## Problem to work on:
In the records below, the line with "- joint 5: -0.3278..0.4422" and every line after it must be written out exactly; no pictures belong in the result.

Stored records:
BEGIN
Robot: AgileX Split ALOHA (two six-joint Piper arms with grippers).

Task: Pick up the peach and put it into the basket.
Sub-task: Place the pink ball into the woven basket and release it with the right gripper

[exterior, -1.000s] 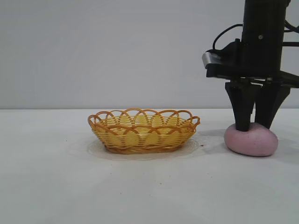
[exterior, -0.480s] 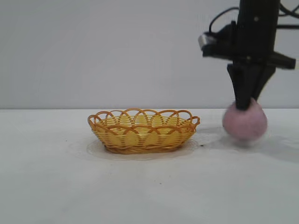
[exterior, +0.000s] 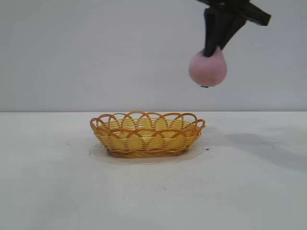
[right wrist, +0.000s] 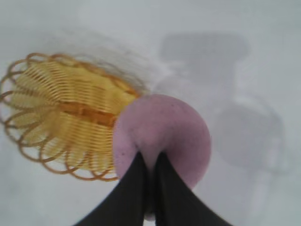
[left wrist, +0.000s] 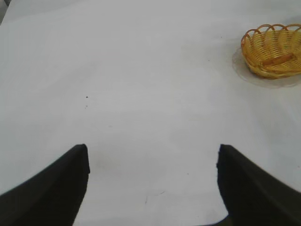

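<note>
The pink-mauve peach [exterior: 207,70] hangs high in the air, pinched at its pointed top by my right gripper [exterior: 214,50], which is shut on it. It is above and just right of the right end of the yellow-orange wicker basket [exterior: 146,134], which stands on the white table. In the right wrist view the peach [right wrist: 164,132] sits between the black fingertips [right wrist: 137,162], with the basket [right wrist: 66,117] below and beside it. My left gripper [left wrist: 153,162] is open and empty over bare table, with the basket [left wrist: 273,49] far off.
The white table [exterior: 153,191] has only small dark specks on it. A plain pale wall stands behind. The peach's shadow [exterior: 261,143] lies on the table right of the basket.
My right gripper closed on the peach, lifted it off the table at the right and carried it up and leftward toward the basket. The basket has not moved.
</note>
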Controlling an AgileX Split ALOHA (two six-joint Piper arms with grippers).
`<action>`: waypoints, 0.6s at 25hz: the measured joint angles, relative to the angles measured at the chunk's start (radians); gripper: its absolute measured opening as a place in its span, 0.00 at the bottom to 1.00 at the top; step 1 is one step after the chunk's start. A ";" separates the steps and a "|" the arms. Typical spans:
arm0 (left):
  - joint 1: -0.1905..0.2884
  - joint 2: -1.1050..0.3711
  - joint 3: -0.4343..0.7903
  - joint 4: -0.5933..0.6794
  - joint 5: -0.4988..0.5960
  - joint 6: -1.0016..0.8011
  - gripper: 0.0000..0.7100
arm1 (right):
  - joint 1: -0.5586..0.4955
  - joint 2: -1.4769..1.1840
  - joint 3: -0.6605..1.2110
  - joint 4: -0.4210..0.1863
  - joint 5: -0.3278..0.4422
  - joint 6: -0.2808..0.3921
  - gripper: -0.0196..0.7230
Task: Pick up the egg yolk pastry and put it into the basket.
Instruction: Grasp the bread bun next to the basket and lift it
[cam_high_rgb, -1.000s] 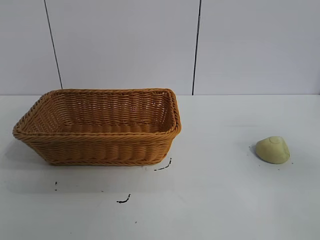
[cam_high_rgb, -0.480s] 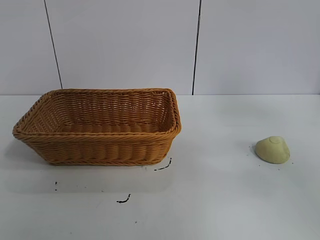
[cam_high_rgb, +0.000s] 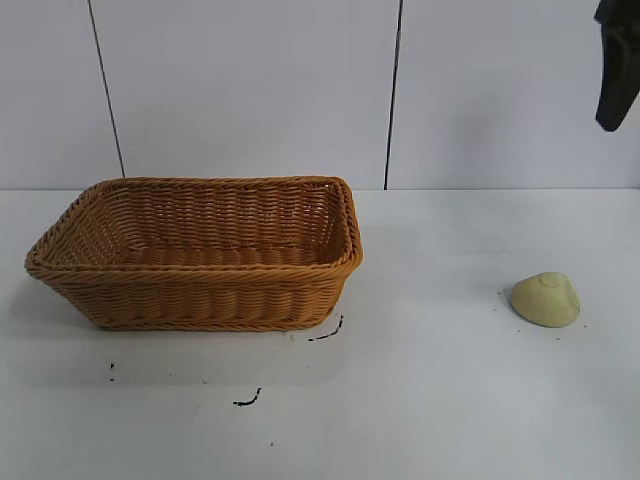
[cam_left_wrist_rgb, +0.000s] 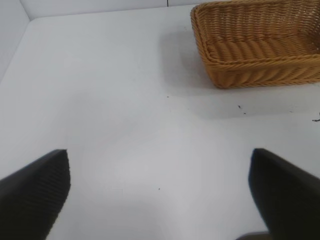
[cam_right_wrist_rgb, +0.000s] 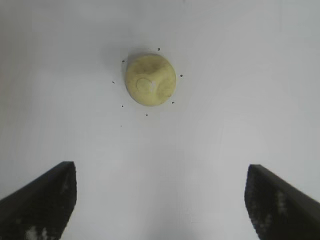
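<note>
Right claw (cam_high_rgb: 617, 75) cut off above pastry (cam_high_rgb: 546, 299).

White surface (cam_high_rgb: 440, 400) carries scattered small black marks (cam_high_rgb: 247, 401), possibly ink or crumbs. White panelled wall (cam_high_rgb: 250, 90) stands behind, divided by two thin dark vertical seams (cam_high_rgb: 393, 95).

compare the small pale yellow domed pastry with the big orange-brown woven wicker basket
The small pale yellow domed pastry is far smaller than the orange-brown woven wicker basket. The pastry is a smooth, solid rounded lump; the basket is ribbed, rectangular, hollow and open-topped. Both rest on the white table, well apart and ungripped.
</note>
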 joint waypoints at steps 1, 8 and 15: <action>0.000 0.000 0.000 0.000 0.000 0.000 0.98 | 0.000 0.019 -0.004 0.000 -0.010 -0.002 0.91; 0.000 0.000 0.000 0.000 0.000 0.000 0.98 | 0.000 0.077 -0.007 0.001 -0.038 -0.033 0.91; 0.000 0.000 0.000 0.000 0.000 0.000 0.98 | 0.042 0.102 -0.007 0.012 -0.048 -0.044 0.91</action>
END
## Worked solution:
  - joint 5: -0.3278..0.4422
  - joint 6: -0.2808..0.3921
  - gripper: -0.0196..0.7230
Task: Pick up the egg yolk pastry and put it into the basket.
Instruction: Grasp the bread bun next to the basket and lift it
[cam_high_rgb, -1.000s] 
[cam_high_rgb, -0.480s] 
[cam_high_rgb, +0.000s] 
[cam_left_wrist_rgb, +0.000s] 
[cam_right_wrist_rgb, +0.000s] 
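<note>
Right claw (cam_high_rgb: 617, 75) cut off above pastry (cam_high_rgb: 546, 299).

White surface (cam_high_rgb: 440, 400) carries scattered small black marks (cam_high_rgb: 247, 401), possibly ink or crumbs. White panelled wall (cam_high_rgb: 250, 90) stands behind, divided by two thin dark vertical seams (cam_high_rgb: 393, 95).

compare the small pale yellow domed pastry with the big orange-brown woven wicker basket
The small pale yellow domed pastry is far smaller than the orange-brown woven wicker basket. The pastry is a smooth, solid rounded lump; the basket is ribbed, rectangular, hollow and open-topped. Both rest on the white table, well apart and ungripped.
</note>
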 joint waypoints at steps 1, 8 and 15: <action>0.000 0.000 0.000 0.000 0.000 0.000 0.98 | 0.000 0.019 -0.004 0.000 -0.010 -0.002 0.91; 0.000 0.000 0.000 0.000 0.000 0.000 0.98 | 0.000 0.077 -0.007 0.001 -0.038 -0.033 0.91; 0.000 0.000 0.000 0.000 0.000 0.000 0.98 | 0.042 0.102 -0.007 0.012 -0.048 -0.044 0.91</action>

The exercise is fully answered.